Whenever a line contains the string "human", copy it out of the entries.

(Dataset items)

↓↓↓

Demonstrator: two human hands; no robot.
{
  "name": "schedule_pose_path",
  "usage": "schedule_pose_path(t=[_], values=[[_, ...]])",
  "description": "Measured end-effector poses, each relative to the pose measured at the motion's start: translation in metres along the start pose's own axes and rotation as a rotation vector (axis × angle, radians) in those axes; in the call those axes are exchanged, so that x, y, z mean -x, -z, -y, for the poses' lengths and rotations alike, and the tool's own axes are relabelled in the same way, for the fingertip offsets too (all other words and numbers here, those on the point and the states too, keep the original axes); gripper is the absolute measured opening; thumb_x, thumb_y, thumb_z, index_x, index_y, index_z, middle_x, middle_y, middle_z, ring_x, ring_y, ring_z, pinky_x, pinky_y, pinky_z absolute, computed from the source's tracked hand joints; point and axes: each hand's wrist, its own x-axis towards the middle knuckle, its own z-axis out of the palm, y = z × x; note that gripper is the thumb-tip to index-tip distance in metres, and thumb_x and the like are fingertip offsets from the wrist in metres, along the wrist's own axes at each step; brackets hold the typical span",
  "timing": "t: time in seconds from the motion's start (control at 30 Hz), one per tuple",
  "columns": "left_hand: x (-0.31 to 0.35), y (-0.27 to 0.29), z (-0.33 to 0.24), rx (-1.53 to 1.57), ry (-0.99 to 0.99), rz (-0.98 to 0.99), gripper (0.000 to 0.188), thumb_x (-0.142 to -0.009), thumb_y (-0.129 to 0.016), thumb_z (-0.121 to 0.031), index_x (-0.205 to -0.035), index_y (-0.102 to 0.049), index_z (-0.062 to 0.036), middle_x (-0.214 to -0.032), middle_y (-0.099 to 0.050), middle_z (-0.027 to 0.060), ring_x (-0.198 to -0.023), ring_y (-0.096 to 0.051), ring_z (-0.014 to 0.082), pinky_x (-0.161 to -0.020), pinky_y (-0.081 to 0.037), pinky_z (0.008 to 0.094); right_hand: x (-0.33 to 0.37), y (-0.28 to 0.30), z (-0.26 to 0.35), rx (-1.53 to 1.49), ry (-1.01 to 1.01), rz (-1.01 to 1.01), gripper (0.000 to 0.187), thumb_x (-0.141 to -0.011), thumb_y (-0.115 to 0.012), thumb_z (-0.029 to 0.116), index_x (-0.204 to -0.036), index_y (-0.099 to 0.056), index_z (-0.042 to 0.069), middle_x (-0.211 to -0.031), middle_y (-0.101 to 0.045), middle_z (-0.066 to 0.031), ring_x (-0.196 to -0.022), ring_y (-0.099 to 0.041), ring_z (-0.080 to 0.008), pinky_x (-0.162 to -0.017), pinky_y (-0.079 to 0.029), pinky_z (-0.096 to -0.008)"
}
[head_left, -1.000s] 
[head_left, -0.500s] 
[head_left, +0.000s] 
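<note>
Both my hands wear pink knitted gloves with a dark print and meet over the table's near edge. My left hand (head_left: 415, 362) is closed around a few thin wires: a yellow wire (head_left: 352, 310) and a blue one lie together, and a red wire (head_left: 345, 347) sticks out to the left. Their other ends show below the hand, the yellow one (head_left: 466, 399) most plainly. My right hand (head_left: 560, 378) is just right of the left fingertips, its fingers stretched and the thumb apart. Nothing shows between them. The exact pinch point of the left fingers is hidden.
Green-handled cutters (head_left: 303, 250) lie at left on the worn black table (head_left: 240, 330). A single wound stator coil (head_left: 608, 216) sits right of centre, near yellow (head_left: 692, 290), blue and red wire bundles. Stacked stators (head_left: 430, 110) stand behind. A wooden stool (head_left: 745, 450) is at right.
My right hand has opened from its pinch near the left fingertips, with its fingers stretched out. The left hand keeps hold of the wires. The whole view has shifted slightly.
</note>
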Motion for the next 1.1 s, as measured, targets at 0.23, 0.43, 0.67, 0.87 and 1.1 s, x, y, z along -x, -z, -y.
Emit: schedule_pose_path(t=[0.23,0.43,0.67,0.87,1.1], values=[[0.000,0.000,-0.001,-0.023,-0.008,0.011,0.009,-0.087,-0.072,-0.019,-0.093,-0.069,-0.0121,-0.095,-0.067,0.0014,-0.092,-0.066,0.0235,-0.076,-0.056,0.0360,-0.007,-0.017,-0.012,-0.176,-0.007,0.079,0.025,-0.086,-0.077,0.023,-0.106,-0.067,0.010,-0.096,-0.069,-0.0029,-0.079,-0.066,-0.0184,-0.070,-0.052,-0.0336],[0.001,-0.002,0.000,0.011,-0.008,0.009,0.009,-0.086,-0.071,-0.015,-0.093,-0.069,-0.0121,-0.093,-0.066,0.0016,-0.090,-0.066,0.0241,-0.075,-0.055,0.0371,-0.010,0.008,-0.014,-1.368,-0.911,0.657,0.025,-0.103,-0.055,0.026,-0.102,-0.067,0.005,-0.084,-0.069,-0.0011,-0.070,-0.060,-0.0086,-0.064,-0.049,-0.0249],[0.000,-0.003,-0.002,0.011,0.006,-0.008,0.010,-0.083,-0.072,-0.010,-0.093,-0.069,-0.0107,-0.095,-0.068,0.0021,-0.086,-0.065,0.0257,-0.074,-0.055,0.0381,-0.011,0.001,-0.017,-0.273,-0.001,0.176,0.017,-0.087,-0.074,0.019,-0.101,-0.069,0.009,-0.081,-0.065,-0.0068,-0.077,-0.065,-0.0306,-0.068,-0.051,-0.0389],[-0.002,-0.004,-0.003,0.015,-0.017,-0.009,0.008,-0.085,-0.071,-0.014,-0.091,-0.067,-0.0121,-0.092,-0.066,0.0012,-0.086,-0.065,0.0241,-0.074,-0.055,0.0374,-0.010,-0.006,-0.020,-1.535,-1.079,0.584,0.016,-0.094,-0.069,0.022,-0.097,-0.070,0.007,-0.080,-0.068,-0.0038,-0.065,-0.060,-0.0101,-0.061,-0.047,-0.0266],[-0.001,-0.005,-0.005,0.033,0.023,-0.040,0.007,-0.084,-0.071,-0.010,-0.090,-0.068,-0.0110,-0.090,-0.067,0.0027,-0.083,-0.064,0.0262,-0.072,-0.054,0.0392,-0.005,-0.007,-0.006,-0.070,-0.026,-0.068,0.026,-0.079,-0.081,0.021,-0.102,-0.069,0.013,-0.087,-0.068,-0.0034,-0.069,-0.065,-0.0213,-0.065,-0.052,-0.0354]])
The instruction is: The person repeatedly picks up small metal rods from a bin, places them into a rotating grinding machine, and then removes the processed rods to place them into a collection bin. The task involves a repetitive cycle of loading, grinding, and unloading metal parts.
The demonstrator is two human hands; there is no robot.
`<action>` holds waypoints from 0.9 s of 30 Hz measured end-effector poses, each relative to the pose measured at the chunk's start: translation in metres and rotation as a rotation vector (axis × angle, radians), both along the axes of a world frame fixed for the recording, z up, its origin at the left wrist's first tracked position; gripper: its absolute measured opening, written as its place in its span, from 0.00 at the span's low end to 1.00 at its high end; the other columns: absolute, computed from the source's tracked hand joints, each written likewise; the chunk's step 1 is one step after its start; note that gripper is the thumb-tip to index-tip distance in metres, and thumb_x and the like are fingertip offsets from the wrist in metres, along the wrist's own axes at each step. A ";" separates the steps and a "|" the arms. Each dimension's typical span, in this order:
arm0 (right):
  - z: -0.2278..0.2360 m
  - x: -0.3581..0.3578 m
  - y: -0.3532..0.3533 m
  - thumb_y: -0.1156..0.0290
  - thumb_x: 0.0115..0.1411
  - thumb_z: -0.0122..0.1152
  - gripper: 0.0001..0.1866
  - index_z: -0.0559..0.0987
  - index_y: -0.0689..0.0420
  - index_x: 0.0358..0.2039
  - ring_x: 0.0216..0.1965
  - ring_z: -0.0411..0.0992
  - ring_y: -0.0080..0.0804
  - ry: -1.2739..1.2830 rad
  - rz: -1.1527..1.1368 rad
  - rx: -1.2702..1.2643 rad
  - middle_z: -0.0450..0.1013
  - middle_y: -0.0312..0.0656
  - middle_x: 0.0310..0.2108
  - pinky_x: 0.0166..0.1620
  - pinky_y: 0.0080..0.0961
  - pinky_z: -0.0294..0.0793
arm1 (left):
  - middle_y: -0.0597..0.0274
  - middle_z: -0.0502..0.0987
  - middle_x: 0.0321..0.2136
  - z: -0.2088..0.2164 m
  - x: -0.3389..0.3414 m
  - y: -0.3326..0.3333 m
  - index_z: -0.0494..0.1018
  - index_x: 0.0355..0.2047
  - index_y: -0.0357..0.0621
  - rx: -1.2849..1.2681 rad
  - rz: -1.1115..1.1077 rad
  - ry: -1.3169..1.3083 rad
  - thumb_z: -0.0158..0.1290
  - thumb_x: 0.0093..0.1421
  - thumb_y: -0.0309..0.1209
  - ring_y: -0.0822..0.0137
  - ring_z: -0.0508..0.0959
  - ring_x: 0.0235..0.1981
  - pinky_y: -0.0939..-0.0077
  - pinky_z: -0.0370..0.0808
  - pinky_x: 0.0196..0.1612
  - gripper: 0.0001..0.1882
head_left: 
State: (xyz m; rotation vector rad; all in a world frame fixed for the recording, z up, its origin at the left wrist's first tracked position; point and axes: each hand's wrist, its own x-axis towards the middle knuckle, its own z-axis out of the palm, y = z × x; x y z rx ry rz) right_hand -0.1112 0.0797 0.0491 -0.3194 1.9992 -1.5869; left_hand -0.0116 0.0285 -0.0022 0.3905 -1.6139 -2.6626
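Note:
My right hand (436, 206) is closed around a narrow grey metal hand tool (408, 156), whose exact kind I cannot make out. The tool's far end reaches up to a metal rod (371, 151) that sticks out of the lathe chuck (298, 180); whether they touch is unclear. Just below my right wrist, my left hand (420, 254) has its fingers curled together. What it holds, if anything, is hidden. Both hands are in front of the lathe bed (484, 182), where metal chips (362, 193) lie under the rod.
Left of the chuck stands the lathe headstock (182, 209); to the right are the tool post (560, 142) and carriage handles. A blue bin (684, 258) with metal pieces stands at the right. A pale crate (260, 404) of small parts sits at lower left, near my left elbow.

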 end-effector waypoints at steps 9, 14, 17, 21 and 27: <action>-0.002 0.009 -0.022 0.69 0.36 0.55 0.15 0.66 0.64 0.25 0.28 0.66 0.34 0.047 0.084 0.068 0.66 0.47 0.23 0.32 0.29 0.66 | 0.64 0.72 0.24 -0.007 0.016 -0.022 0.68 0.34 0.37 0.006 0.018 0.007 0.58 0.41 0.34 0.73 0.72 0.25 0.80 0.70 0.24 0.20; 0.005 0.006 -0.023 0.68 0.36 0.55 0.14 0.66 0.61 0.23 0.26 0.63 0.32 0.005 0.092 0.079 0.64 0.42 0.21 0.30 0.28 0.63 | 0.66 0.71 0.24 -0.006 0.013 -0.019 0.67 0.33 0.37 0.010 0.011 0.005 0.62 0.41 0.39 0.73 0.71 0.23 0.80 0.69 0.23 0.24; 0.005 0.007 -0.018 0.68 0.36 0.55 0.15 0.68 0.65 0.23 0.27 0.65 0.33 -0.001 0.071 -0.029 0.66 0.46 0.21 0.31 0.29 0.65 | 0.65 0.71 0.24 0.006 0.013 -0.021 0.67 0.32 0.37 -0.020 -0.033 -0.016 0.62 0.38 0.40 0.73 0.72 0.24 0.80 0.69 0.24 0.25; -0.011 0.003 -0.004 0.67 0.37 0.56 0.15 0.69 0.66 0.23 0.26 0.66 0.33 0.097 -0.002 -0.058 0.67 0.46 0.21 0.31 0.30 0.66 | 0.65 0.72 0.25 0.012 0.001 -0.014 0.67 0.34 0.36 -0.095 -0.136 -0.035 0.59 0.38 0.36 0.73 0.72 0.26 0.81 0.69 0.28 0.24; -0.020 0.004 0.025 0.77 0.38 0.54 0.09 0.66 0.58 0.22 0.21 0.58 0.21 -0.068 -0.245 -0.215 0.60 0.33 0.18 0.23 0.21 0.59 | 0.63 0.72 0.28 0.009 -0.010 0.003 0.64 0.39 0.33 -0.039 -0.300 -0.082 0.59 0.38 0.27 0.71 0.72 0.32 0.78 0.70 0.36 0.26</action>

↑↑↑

RESPONSE BOX ▸
Demonstrator: two human hands; no robot.
The demonstrator is two human hands; there is no robot.

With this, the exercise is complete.